Bahrudin Atajić (born 16 November 1993) is a Bosnian professional footballer who plays as a striker for Maltese side Gżira United.

He was born and grew up in Sweden and holds dual citizenship.

Club career
Atajić signed for Celtic in January 2010 from Malmö FF. After years playing for the under-20 and development squads, Atajić signed a new contract with the club in 2013 that would keep him until the end of the season. He made his senior debut on 19 May 2013, in the Scottish Premier League. He scored his first goal for Celtic in a 5–0 rout of Motherwell at Fir Park on 6 December 2013. After the match, Atajić said: "I came on against Motherwell earlier in the season for the last 12 minutes and managed to score a goal. It was my first senior goal and obviously I was delighted with that."

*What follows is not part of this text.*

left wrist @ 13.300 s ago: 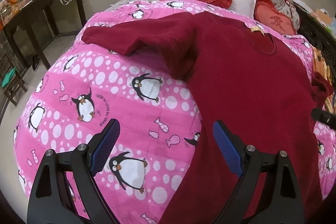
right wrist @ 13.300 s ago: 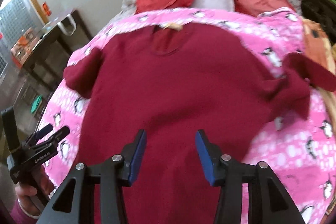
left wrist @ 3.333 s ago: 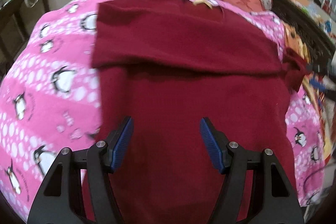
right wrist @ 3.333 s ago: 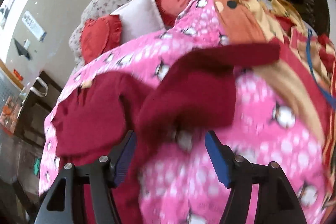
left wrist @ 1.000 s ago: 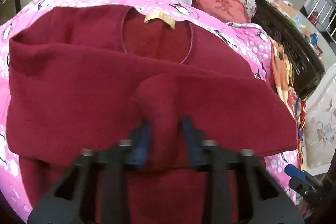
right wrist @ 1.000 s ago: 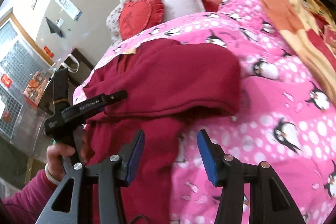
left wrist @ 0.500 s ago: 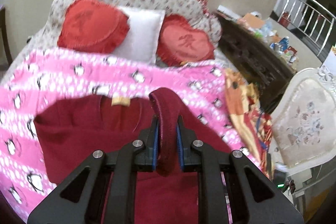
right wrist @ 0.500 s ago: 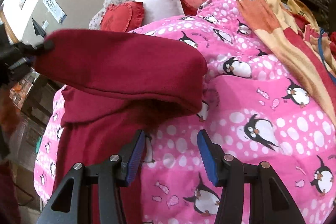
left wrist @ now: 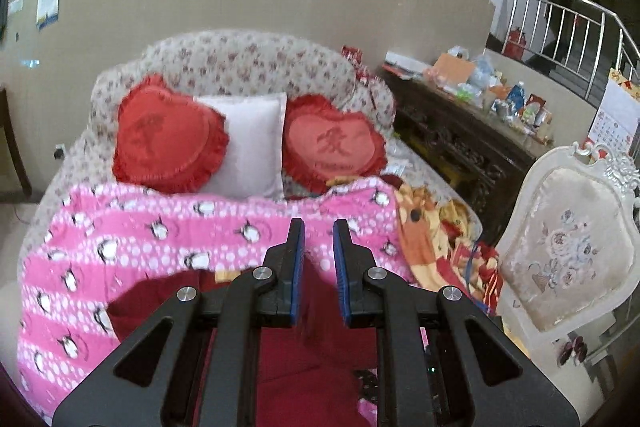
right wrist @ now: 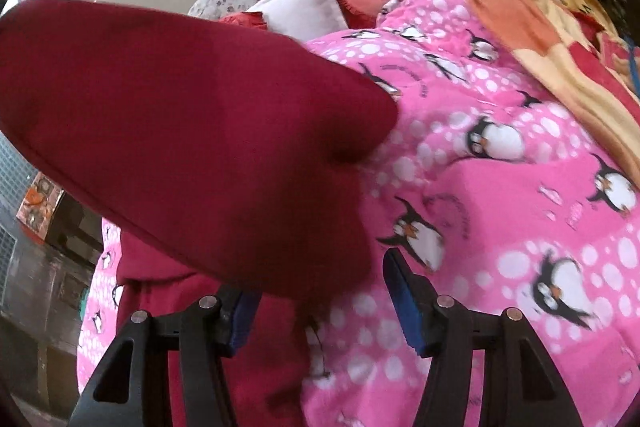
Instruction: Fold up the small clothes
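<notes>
Penguin quilt (right wrist: pixel 500 187) under lifted red sweater (right wrist: pixel 180 115)

The bed (left wrist: pixel 60 183) has a rounded floral headboard, far beyond the left tongs (left wrist: pixel 318 267). Against it lean two red heart cushions (left wrist: pixel 168 143) with a white pillow (left wrist: pixel 248 147) between them. A pink penguin quilt (left wrist: pixel 132 239) covers the mattress, under and ahead of both tongs. On the quilt lies a dark red garment (left wrist: pixel 152 303), partly lifted before the right tongs (right wrist: pixel 320 303). An orange patterned blanket (left wrist: pixel 424 239) lies right of the left tongs.
</notes>
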Action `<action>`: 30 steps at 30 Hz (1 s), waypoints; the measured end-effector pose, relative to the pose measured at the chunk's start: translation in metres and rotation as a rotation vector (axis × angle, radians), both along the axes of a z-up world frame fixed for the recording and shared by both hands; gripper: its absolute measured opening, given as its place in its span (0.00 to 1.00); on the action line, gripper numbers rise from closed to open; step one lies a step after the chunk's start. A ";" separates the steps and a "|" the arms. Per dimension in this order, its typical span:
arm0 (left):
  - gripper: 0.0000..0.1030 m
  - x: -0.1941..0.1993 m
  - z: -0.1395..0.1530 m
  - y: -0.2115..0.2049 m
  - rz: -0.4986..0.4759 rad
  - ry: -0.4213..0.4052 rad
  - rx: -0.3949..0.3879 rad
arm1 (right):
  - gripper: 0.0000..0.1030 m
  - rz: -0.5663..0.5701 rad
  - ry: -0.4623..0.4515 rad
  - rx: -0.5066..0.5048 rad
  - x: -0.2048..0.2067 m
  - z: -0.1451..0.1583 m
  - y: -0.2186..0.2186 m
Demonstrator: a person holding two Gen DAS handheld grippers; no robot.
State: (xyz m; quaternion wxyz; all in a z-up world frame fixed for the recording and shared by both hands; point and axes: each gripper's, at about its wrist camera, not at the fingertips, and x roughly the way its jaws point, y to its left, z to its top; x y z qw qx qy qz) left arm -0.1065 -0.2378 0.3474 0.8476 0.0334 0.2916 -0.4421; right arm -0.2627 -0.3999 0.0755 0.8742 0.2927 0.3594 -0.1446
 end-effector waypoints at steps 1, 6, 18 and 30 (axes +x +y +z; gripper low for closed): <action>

He signed for English Football League One club Shrewsbury Town on loan on 24 January 2014. One day later, Atajić made his Shrewsbury debut, where he came on as a substitute for Tom Eaves in the 90th minute, as Shrewsbury Town lose 3–1 to Swindon Town. On 17 February 2014, Atajić was left out of the squad by Michael Jackson, citing his concerns with Atajić's fitness. For the remainder of the season, Atajić's playing time was slightly reduced and he went on to make thirteen appearances despite being on the bench.

Following his return with Shrewsbury Town came to an end, Atajić returned to Celtic and made several appearances in friendly matches, but was released in September 2014 after making four appearances in the league.

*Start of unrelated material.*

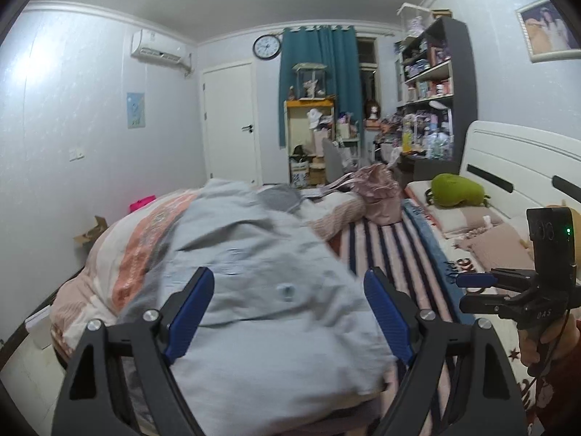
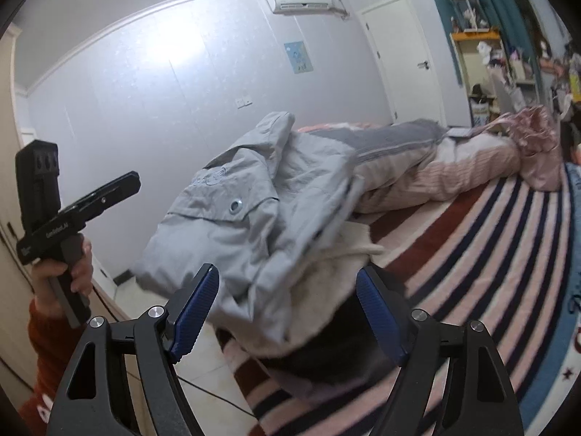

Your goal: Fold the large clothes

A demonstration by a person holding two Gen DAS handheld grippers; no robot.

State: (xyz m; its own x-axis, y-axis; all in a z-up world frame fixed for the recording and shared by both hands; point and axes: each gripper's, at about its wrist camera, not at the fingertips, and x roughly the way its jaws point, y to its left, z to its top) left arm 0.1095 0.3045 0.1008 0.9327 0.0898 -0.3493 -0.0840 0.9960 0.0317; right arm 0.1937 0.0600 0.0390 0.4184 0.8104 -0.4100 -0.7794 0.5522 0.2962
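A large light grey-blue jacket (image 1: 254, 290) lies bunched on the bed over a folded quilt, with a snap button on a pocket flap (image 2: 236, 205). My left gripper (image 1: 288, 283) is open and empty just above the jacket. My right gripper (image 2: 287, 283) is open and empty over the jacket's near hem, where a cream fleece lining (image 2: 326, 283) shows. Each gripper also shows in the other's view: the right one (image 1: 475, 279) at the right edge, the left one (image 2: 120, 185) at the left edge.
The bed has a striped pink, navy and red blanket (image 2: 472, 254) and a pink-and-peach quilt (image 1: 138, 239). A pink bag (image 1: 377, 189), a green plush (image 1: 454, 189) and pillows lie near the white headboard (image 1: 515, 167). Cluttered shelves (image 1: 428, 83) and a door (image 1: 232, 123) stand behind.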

In February 2015, he signed one-year deal with SJK with an option to prolong for following year.

Before the 2016 season Atajić signed a contract with Žalgiris - defending champions of Lithuanian A Lyga. He helped his club to win domestic quadruple in 2016.

He joined Maltese side Gzira United in January 2021.

International career
Although born in Sweden, Atajić has committed to play for Bosnia and Herzegovina on all levels of the game.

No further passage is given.